Bob Rubin is the X-factor—if Rubin bolts for the Clinton campaign or retires, Prince is toast.

It’s all been a nightmare from there. Failing to learn from his mentor, Prince has regularly violated a cardinal rule of Wall Street etiquette—he has repeatedly made promises he has not kept. In 2005, for example, he talked of maintaining positive operating leverage (revenues growing faster than expenses), something the bank failed to do until 2007. In 2004, he suggested that buying hedge-fund companies was a “flavor of the moment.” U-turn! In April 2007, he spent a reported $800 million to acquire Old Lane, run by former Morgan Stanley honcho Vikram Pandit. Old Lane had been in business for just over a year and managed only $4.25 billion in assets, and its reported 6 percent return in 2006 was hardly inspiring—making it one of the most questionable purchases of a hedge-fund company to date.

In July, Prince injudiciously announced that Citi would continue “dancing” to the music of the buyout boom until it stopped.
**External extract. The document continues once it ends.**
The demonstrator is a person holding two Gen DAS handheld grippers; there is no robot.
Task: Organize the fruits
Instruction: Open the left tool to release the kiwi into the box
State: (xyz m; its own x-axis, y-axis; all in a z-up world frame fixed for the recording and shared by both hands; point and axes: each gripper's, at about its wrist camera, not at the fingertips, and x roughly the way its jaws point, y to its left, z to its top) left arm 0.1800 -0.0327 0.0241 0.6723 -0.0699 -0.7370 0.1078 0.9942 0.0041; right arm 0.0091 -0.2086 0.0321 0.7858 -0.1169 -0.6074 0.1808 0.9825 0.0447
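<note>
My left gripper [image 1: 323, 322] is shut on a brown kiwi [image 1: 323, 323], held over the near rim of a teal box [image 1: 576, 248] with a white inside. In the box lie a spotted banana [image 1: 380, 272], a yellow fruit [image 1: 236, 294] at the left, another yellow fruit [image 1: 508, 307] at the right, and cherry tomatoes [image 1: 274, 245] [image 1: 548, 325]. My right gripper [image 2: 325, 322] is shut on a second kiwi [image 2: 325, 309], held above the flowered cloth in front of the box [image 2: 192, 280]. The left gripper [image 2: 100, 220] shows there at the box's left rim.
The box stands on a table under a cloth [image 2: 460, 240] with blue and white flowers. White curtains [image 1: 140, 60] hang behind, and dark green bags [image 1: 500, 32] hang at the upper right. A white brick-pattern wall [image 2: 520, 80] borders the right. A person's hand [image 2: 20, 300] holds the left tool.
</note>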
Less than a month later, the roof was falling in on the dance hall.

Throughout his reign, Prince has shown a knack for turning allies into enemies. One memorable move: When Prince was given the CEO slot, his co-chief was Chemical Bank veteran Bob Willumstad, whom the board saw as the man to run day-to-day operations. In 2004, after negotiating the annual budget with far-flung division heads, Willumstad presented it to the board only to be overruled by Prince.

“From that point forward, Bob had no credibility,” says a former Citi executive. “Everyone knew if they wanted an answer, they had to go right to Chuck.” Indeed, Prince is said to have brought a level of distrust into the executive suite that far exceeds that which existed under Weill, a man who, it should be noted, threw his own protégé, Jamie Dimon, overboard in a fit of pique. In July 2005, Willumstad announced he would leave the company.